Problem description
Your answer must be the full listing below, repeated exactly, with no pictures in it.

Information supplied

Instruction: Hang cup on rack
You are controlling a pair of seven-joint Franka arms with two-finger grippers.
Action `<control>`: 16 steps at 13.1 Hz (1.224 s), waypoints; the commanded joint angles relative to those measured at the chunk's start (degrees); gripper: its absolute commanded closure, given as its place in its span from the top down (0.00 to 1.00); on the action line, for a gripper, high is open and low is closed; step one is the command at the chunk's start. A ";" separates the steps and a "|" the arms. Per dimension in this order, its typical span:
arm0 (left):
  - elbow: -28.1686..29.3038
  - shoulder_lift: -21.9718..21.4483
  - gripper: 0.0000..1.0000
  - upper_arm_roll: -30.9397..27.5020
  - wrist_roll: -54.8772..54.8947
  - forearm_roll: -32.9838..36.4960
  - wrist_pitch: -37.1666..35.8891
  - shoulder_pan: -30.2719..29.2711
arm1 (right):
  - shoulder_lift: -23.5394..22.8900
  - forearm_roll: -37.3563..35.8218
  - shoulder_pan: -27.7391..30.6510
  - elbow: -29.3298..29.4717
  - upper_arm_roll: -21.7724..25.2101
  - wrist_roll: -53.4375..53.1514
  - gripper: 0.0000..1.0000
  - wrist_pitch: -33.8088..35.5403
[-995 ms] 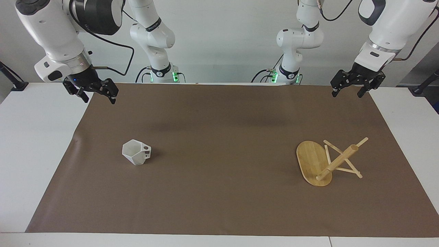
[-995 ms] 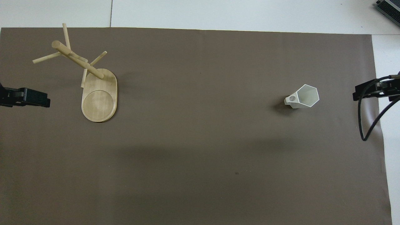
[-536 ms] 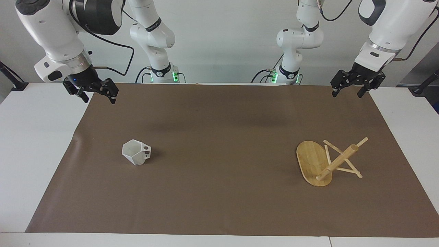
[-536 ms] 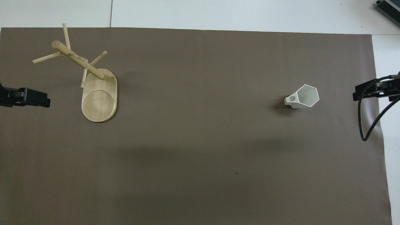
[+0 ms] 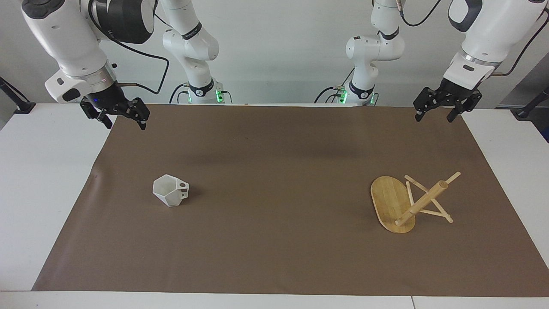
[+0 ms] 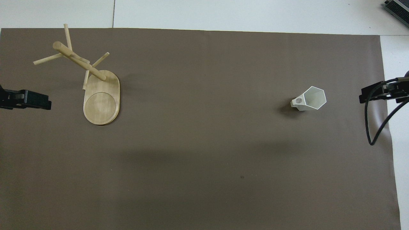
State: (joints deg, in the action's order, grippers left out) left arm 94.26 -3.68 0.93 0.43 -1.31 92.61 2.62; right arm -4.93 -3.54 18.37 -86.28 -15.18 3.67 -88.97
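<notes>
The cup (image 5: 170,190) is found upright on the brown mat (image 5: 274,240), toward the right arm's end of the counter, well apart from the rack (image 5: 411,203), which stands at the left arm's end. The right end effector (image 5: 121,120) is held above the mat's edge, open and empty, and is judged the nearer to the cup. The cup's handle is turned toward the rack. The left end effector (image 5: 434,115) waits open and empty, nearer the rack

Brown paper mat (image 5: 274,223) spread over a white table (image 5: 38,180), grey device corner (image 6: 397,7) at the table's edge
</notes>
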 commanded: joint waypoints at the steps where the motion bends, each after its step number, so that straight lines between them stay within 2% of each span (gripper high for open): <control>1: 1.10 -0.80 1.00 0.56 0.45 0.79 0.29 -0.78 | 0.80 0.20 0.44 -0.56 -0.21 2.13 1.00 -0.94; 10: 1.10 -0.80 1.00 0.56 0.45 0.79 0.38 -0.78 | 2.02 0.20 0.53 -4.24 -0.21 1.69 1.00 -5.51; 14: 1.10 -0.80 1.00 0.56 0.45 0.79 0.29 -0.78 | 4.84 0.29 0.53 -12.67 -0.21 1.86 1.00 -13.76; 16: 1.10 -0.80 1.00 0.56 0.45 0.79 0.38 -0.69 | 4.58 0.29 0.53 -15.22 -0.21 1.69 1.00 -16.84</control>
State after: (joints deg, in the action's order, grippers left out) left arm 94.26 -3.68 0.93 0.43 -1.31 92.61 2.62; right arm -2.52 -3.54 18.36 -96.55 -15.19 4.35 -102.21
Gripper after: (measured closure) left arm 0.000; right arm 0.000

Solution to this problem
Instruction: Hang cup on rack
You are controlling a pair of seven-joint Franka arms with two-finger grippers.
Action `<control>`: 16 steps at 13.1 Hz (1.224 s), waypoints; the commanded joint angles relative to those measured at the chunk's start (degrees); gripper: its absolute commanded closure, given as its place in its span from the top down (0.00 to 1.00); on the action line, for a gripper, high is open and low is closed; step one is the command at the chunk's start. A ";" separates the steps and a "|" the arms. Per dimension in this order, its typical span:
arm0 (left):
  - elbow: -28.1686..29.3038
  - shoulder_lift: -21.9718..21.4483
  - gripper: 0.0000..1.0000
  - upper_arm_roll: -30.9397..27.5020
  - wrist_roll: -54.8772..54.8947
  - forearm_roll: -32.9838..36.4960
  - wrist_pitch: -37.1666..35.8891
  - shoulder_pan: -30.2719..29.2711
arm1 (right):
  - shoulder_lift: -23.5394..22.8900
  - forearm_roll: -37.3563..35.8218
  - shoulder_pan: -27.7391..30.6510
  - elbow: -29.3298..29.4717
  - upper_arm_roll: -21.7724..25.2101
  - wrist_roll: -53.4375..53.1514
  - gripper: 0.0000..1.0000
  - wrist_pitch: -33.8088..35.5403
[-995 ms] 
[-995 ms] 
[-536 ms] 
[-536 ms] 
[+0 ms] 
[+0 ms] 
State: (joints deg, in the action's order, grippers left out) left arm 94.26 -3.68 0.93 0.43 -1.31 92.61 2.62; right arm -4.93 -3.54 18.37 -86.28 -15.18 3.67 -88.97
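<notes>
The cup (image 5: 170,190) is found upright on the brown mat (image 5: 274,240), toward the right arm's end of the counter, well apart from the rack (image 5: 411,203), which stands at the left arm's end. The right end effector (image 5: 121,120) is held above the mat's edge, open and empty, and is judged the nearer to the cup. The cup's handle is turned toward the rack. The left end effector (image 5: 434,115) waits open and empty, nearer the rack

Brown paper mat (image 5: 274,223) spread over a white table (image 5: 38,180), grey device corner (image 6: 397,7) at the table's edge
</notes>
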 commanded: joint waypoints at the steps where the motion bends, each after its step number, so that straight lines between them stay within 2% of each span (gripper high for open): <control>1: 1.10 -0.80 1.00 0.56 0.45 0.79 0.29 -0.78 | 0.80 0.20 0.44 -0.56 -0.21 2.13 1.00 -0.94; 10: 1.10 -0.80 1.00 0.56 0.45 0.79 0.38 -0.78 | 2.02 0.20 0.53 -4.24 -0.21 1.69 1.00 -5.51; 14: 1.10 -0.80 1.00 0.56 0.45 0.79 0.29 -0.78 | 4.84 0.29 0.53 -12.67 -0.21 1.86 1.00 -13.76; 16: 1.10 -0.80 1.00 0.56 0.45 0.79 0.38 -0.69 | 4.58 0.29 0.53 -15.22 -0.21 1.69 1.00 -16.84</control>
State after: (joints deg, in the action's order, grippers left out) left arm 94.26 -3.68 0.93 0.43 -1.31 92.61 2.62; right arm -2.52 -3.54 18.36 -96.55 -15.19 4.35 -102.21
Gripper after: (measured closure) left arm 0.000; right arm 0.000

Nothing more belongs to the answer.